## Bar Charts: Evaluation on Verification and Correction (Base Model: Qwen2.5-Math-7B)
### Overview
The image contains two side-by-side bar charts comparing performance metrics for three model configurations:
1. **SFT** (Self-Taught Fine-tuning)
2. **SFT + Process-level RL** (Reinforcement Learning)
3. **SFT + Outcome-level RL**
Metrics are split into **Self-verification** (left chart) and **Self-correction** (right chart). All values are percentages.
---
### Components/Axes
#### Left Chart (Self-verification Metrics)
- **X-axis**:
- Verification Accuracy
- Error Recall
- Correct Precision
- **Y-axis**: Value (%) from 0% to 90%
- **Legend**:
- Gray: SFT
- Teal: SFT + Process-level RL
- Orange: SFT + Outcome-level RL
#### Right Chart (Self-correction Metrics)
- **X-axis**:
- Incorrect to Correct
- Correct to Incorrect
- **Y-axis**: Value (%) from 0% to 14%
- **Legend**: Same color coding as left chart
---
### Detailed Analysis
#### Self-verification Metrics (Left Chart)
1. **Verification Accuracy**
- SFT: 61.58%
- SFT + Process-level RL: 74.61%
- SFT + Outcome-level RL: 66.49%
2. **Error Recall**
- SFT: 66.83%
- SFT + Process-level RL: 64.75%
- SFT + Outcome-level RL: 70.11%
3. **Correct Precision**
- SFT: 84.94%
- SFT + Process-level RL: 90.28%
- SFT + Outcome-level RL: 87.85%
#### Self-correction Metrics (Right Chart)

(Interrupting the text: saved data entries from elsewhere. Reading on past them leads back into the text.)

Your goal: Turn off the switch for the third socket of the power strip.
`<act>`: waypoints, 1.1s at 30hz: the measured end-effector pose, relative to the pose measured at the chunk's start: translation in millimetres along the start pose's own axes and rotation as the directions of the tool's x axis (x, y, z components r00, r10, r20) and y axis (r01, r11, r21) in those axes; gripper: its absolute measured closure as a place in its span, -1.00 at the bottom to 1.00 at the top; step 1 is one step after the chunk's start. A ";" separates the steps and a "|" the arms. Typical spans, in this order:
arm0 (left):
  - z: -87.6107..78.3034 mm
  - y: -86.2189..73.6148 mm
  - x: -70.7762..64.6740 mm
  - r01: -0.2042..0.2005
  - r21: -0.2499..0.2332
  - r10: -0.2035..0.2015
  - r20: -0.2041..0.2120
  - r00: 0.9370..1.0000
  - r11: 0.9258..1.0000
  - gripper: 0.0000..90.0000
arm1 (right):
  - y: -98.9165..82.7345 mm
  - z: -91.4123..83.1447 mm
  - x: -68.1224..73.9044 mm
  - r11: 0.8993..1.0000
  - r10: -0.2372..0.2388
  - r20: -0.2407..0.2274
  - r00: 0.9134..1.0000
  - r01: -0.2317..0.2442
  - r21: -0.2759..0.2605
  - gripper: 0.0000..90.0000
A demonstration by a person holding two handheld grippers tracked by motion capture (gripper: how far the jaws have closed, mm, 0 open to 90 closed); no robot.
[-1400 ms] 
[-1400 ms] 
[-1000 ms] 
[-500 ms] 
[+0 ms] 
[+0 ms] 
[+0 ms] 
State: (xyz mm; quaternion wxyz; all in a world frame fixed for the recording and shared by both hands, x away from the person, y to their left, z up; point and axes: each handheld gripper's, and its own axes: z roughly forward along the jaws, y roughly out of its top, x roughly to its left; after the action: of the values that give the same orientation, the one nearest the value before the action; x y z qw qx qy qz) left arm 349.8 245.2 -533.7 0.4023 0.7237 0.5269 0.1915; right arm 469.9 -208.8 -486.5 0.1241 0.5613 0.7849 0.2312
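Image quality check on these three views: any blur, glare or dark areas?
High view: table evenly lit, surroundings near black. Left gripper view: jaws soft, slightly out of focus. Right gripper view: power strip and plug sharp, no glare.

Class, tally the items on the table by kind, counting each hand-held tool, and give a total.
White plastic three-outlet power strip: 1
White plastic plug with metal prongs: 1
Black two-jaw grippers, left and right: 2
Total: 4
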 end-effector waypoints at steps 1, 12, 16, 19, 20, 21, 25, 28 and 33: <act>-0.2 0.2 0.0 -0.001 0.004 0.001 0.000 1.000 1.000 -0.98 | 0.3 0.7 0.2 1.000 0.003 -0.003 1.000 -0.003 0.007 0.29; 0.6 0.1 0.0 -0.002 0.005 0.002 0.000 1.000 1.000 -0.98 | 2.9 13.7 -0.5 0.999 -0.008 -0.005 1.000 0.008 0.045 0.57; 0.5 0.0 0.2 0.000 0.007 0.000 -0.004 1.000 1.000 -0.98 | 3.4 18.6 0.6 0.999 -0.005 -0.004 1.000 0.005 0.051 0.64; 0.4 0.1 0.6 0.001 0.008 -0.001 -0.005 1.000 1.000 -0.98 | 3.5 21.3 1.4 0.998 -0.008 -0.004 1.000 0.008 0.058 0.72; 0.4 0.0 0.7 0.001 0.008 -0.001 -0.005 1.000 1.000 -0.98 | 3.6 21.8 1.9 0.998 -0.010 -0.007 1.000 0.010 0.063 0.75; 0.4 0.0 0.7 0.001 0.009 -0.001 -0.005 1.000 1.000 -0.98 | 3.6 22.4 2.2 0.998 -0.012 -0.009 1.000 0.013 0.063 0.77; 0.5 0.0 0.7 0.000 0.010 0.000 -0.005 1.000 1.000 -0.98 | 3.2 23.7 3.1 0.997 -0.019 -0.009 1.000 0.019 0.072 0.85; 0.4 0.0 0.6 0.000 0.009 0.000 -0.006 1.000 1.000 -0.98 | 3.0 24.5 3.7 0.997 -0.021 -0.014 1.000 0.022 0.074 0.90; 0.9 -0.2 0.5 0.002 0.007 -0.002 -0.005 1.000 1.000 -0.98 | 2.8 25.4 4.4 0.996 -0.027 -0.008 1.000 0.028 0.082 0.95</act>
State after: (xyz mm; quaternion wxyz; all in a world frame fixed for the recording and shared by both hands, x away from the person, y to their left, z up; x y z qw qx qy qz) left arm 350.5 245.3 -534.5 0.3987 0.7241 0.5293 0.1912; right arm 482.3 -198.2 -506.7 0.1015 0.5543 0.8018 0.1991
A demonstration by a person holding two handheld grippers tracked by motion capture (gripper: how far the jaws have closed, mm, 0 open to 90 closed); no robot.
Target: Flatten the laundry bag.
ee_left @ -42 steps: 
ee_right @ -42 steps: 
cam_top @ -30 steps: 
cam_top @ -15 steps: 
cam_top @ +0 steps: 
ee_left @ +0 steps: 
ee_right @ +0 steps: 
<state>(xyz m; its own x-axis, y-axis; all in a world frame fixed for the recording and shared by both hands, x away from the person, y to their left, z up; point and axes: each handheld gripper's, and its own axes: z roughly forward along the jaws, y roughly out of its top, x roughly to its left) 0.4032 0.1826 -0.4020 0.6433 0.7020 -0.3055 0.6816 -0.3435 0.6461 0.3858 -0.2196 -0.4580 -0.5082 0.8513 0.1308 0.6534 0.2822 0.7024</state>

1. **Incorrect to Correct**
- SFT: 6.52%
- SFT + Process-level RL: 12.22%
- SFT + Outcome-level RL: 13.64%
2. **Correct to Incorrect**
- SFT: 1.96%
- SFT + Process-level RL: 1.46%
- SFT + Outcome-level RL: 0.97%
---
### Key Observations
1. **Self-verification**:
- **SFT + Process-level RL** outperforms SFT in all metrics, with the largest gain in **Verification Accuracy** (+13.03%).
- **SFT + Outcome-level RL** shows mixed results: lower than SFT in Verification Accuracy but higher in Error Recall and Correct Precision.
2. **Self-correction**:
- **SFT + Outcome-level RL** achieves the highest **Incorrect to Correct** rate (+7.12% over SFT) and the lowest **Correct to Incorrect** rate (-1.01% over SFT).
- **SFT + Process-level RL** improves **Incorrect to Correct** by 5.7% over SFT but underperforms Outcome-level RL.
---
### Interpretation
1. **Process-level RL** enhances **verification robustness**, particularly in **Correct Precision** (90.28%), suggesting it improves the model's ability to identify valid solutions.
2. **Outcome-level RL** excels in **correction efficiency**, reducing errors (Correct to Incorrect drops to 0.97%) while maximizing successful corrections (Incorrect to Correct: 13.64%).
3. **Trade-offs**:
- Process-level RL slightly reduces Error Recall (64.75% vs. SFT's 66.83%), possibly due to stricter validation.
- Outcome-level RL sacrifices some verification accuracy (66.49% vs. SFT's 61.58%) but gains significant correction performance.
The data implies that **Process-level RL** is optimal for tasks requiring high verification accuracy, while **Outcome-level RL** is better suited for error correction scenarios. Combining both approaches could balance these trade-offs.